**Problem statement**
Retype the whole listing, please, keeping every line exact and dropping the pictures.
※
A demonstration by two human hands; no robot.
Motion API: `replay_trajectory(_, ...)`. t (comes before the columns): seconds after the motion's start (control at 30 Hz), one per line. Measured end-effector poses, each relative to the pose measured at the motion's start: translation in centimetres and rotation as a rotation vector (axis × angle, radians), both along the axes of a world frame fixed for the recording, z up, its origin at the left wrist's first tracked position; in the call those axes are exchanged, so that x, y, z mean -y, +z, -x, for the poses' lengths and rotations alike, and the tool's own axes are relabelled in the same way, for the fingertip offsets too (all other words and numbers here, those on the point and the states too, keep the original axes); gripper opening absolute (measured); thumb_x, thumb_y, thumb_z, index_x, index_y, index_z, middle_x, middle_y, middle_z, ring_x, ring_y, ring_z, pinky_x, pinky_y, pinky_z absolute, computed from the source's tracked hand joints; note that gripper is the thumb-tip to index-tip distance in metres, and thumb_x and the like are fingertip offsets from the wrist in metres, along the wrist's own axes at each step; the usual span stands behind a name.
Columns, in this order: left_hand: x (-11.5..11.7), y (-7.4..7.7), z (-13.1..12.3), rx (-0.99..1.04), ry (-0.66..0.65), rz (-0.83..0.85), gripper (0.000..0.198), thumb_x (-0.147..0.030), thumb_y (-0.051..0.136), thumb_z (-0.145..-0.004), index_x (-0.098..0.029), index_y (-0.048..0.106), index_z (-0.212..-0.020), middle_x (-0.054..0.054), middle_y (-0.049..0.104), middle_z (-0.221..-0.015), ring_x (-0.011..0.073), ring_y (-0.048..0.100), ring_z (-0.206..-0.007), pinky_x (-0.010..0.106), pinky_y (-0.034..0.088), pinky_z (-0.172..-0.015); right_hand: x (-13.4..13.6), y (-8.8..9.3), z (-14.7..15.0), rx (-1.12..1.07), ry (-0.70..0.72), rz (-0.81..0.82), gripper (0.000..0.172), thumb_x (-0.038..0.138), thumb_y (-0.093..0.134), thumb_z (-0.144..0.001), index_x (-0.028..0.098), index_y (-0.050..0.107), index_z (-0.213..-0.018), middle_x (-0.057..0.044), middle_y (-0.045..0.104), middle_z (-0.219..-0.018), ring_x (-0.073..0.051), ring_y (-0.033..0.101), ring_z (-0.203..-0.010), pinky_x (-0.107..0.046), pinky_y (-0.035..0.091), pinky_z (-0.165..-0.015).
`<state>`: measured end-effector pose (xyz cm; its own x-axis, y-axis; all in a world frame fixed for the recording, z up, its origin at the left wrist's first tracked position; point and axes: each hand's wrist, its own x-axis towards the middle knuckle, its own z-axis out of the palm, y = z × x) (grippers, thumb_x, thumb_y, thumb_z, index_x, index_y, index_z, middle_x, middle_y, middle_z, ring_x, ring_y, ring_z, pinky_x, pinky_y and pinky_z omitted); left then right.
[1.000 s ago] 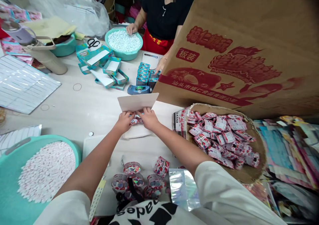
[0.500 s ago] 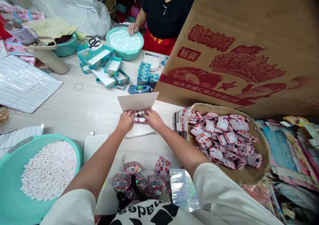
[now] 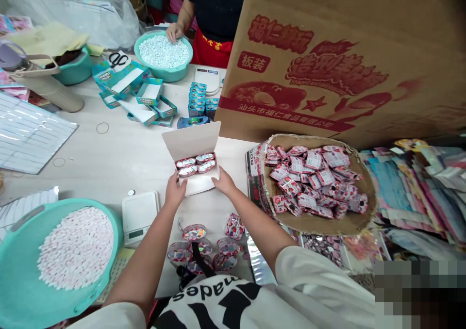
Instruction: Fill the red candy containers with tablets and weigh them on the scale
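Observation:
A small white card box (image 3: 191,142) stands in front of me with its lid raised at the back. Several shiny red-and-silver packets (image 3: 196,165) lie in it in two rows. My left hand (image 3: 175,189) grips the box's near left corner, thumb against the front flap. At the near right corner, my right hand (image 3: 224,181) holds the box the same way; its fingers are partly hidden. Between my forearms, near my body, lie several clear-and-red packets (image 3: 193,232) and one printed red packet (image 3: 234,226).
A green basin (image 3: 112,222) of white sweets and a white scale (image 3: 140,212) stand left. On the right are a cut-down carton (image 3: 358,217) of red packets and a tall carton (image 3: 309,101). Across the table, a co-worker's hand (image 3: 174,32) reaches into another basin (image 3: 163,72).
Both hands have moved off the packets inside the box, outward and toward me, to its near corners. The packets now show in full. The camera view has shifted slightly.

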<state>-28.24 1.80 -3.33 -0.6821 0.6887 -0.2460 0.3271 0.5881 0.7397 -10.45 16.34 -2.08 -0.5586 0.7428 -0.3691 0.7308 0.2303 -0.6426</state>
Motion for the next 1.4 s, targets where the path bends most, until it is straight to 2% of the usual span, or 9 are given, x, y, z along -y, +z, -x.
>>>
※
**Answer space**
A demonstration by two human hands; no robot.
Motion API: `replay_trajectory(_, ...)`. t (comes before the columns): seconds after the motion's start (control at 30 Hz), one per line. Measured end-effector poses, each relative to the pose measured at the motion's start: translation in centimetres and rotation as a rotation vector (axis × angle, radians), both along the axes of a world frame fixed for the recording, z up, its origin at the left wrist's first tracked position; in the call those axes are exchanged, so that x, y, z mean -y, +z, -x, for the poses' lengths and rotations alike, and the tool's own axes are relabelled in the same way, for the fingertip offsets too (all other words and numbers here, those on the point and the states too, keep the original axes); gripper opening absolute (measured); thumb_x, thumb_y, thumb_z, index_x, index_y, index_z, middle_x, middle_y, middle_z, ring_x, ring_y, ring_z, pinky_x, pinky_y, pinky_z absolute, computed from the source's tracked hand joints; note that gripper is the thumb-tip to index-tip distance in metres, and thumb_x and the like are fingertip offsets from the wrist in metres, along the wrist's own axes at each step; the usual span stands behind a name.
Columns, in this order: left_hand: x (-11.5..11.7), y (-7.4..7.7), z (-13.1..12.3), rx (-0.99..1.04), ry (-0.66..0.65), rz (-0.83..0.85), gripper (0.000..0.198), thumb_x (-0.147..0.030), thumb_y (-0.051..0.136), thumb_z (-0.145..-0.004), index_x (-0.098..0.029), index_y (-0.048..0.106), index_z (-0.212..-0.020), middle_x (-0.054..0.054), middle_y (-0.049..0.104), middle_z (-0.221..-0.015), ring_x (-0.011..0.073), ring_y (-0.048..0.100), ring_z (-0.206..-0.007), pinky_x (-0.010..0.106), pinky_y (-0.034..0.088), pinky_z (-0.172..-0.015); right_hand: x (-13.4..13.6), y (-8.8..9.3), z (-14.7..15.0), rx (-1.12..1.07), ry (-0.70..0.72), rz (-0.81..0.82), gripper (0.000..0.172), thumb_x (-0.038..0.138), thumb_y (-0.093..0.134), thumb_z (-0.144..0.001), index_x (-0.028..0.098), index_y (-0.050..0.107), index_z (-0.213..-0.018), middle_x (-0.057..0.044), middle_y (-0.045..0.104), middle_z (-0.219..-0.018), ring_x (-0.073..0.051), ring_y (-0.033..0.101), ring_z (-0.203..-0.010), pinky_x (-0.107..0.046), pinky_y (-0.035..0.091), pinky_z (-0.165..-0.015).
`<state>`: measured end-effector pose (xyz cm; its own x-axis, y-axis; all in a world frame fixed for the recording, z up, its origin at the left wrist's first tracked position; point and axes: each hand's wrist, its own x-axis towards the middle knuckle, its own z-axis out of the palm, y = z × x) (grippers, thumb_x, thumb_y, thumb_z, index_x, index_y, index_z, middle_x, middle_y, middle_z, ring_x, ring_y, ring_z, pinky_x, pinky_y and pinky_z omitted); left then right.
[1.000 s ago] 
[0.500 s ago] 
[now] 
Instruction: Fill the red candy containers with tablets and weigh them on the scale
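Observation:
A small white card box (image 3: 191,142) stands in front of me with its lid raised at the back. Several shiny red-and-silver packets (image 3: 196,165) lie in it in two rows. My left hand (image 3: 175,189) grips the box's near left corner, thumb against the front flap. At the near right corner, my right hand (image 3: 224,181) holds the box the same way; its fingers are partly hidden. Between my forearms, near my body, lie several clear-and-red packets (image 3: 193,232) and one printed red packet (image 3: 234,226).
A green basin (image 3: 112,222) of white sweets and a white scale (image 3: 140,212) stand left. On the right are a cut-down carton (image 3: 358,217) of red packets and a tall carton (image 3: 309,101). Across the table, a co-worker's hand (image 3: 174,32) reaches into another basin (image 3: 163,72).
Both hands have moved off the packets inside the box, outward and toward me, to its near corners. The packets now show in full. The camera view has shifted slightly.
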
<state>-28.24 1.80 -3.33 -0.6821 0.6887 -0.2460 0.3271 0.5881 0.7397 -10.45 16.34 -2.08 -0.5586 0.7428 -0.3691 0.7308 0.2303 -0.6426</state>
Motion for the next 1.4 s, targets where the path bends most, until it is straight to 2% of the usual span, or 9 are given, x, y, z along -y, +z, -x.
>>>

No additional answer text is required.